__WORK TASK__.
Only the lines running from the one with "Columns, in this" to the end of the listing should be returned, each exactly as it appears, with both ends kept.

>>>>>

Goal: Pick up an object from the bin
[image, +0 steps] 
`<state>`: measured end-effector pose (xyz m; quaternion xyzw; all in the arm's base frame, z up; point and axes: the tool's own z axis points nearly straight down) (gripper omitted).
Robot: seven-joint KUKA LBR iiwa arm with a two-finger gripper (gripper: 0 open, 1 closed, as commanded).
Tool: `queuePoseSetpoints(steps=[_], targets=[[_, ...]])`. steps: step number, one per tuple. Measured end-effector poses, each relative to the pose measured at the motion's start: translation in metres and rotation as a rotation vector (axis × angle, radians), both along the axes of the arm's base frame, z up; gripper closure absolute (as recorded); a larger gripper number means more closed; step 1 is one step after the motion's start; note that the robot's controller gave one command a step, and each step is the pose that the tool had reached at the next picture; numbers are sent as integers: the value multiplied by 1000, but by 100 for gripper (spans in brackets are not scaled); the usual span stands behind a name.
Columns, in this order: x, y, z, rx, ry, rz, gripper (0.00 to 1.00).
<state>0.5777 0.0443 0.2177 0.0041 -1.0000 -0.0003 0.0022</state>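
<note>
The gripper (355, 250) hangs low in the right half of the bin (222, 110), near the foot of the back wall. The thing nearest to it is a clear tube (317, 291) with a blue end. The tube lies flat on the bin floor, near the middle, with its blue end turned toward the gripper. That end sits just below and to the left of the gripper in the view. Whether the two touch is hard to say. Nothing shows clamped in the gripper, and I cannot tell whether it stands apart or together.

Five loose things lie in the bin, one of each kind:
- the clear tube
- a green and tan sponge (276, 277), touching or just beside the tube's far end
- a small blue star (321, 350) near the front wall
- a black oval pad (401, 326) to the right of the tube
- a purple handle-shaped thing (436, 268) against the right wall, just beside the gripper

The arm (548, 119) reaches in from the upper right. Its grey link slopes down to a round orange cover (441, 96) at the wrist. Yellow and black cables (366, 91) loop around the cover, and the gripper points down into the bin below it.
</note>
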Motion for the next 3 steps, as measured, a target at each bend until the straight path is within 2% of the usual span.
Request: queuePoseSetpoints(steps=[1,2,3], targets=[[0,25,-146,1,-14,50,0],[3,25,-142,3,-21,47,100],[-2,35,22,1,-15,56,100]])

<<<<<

__ANSWER TO THIS EXERCISE__.
Columns, in this order: x, y, z, rx, ry, rz, gripper (0.00 to 1.00).
<state>0.5777 0.0443 0.2177 0.0041 -1.0000 -0.0003 0.0022</state>
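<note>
The gripper (355, 250) hangs low in the right half of the bin (222, 110), near the foot of the back wall. The thing nearest to it is a clear tube (317, 291) with a blue end. The tube lies flat on the bin floor, near the middle, with its blue end turned toward the gripper. That end sits just below and to the left of the gripper in the view. Whether the two touch is hard to say. Nothing shows clamped in the gripper, and I cannot tell whether it stands apart or together.

Five loose things lie in the bin, one of each kind:
- the clear tube
- a green and tan sponge (276, 277), touching or just beside the tube's far end
- a small blue star (321, 350) near the front wall
- a black oval pad (401, 326) to the right of the tube
- a purple handle-shaped thing (436, 268) against the right wall, just beside the gripper

The arm (548, 119) reaches in from the upper right. Its grey link slopes down to a round orange cover (441, 96) at the wrist. Yellow and black cables (366, 91) loop around the cover, and the gripper points down into the bin below it.
</note>
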Motion for the next 3 steps, as measured, a target at each bend until the straight path is within 2% of the usual span.
Request: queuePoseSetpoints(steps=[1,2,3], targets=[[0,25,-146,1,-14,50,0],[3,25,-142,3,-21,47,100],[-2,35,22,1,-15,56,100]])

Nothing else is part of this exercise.